A few years ago, not too long at all after joining the Indiana University Center for Aging Research, Bateman was invited to join a meeting related to the Sandra Eskenazi Center for Brain Care Innovation, an initiative of the Center for Aging Research and Eskenazi Health.
The meeting, led by Rich Holden of the School of Informatics and Computing and David Wilkerson of the School of Social work, focused on an online psychoeducation intervention he researched for parents that were struggling in their relationship with their adolescents.
Wilkerson’s talk on psychoeducation struck a chord with Bateman’s knowledge base on dementia and family caregivers.

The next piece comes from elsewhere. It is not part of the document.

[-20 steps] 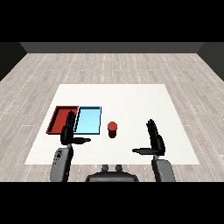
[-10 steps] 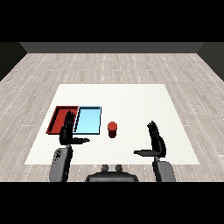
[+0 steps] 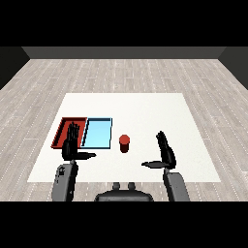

After the talk, Holden introduced Bateman and Wilkerson and suggested they get to know Erin Brady, a human computer interaction expert who had recently done some groundbreaking work on social media and microvolunteerism.
In previous work, Brady had explored ways to help the blind with technology. Brady, through an app, paired blind users with sighted volunteers. Blind users photographed items or locations, then sent them to sighted members of the community for a description. Responses from the sighted users took less than a minute.
The three met and discussed a few ways their work might overlap, and ways they could team up to create something truly innovative. Eventually, the team landed on friendsourcing and microvolunteerism for caregivers of people with dementia. Friendsourcing, like crowdsourcing, is the act of asking members of a community for help in solving a problem. In the case of friendsourcing, that community is a person’s circle of friends on a given social media platform.
Once an idea was agreed upon, the three had to find a way to fund the project.
The team decided to pursue an innovations grant in the Regenstrief Institute’s Innovation Challenge, an event promoting advances in transforming healthcare.
To compete for funds, the team prepared a poster and showcased their vision to judges from the Regenstrief Institute’s research centers. Bateman, who was visiting his wife’s home country of Thailand, even showed up to help answer questions via Skype.
Soon after the event, the team discovered they’d been awarded the funds, and they quickly set their year-long project into motion.
“We all first met together in October, completed a grant proposal for a Regenstrief Innovation grant in December and were selected and funded by April,” Wilkerson recalls.
They recruited caregivers of patients with Alzheimer’s disease and created a Facebook group and app for the participants to share advice. As Wilkerson explains it, “[The app] joins Alzheimer’s caregivers’ peer support group members with each group members’ Facebook Friends social network. The group decides on informational and emotional support questions they want to push to their Facebook Friends social networks. When members of the Facebook friend’s social network micro-volunteer to answers their questions, they can be enlisted as members of the caregivers’ support networks.”
The project was a success. Caregivers received high-quality answers to questions on best practices for care, and the experience reduced their stress and transformed their perceptions of what it meant to be a caregiver. Most importantly, the study showed that participants were more likely to seek out more resources and support to help them provide good care for their loved ones.
“For me, this was a real-life example of the ‘whole is greater than the sum of its parts’” says Wilkerson. “Our perspectives on helping were quite varied based on our different disciplines. I believe the project allowed us to merge our perspectives and create an intervention that seems to be the first of its kind”.
EDITED 8/24: A previous version of this story incorrectly placed Dr. Wilkerson’s original talk on psychoeducation at the Brain Safety Lab. This story has been corrected to fix the mistake.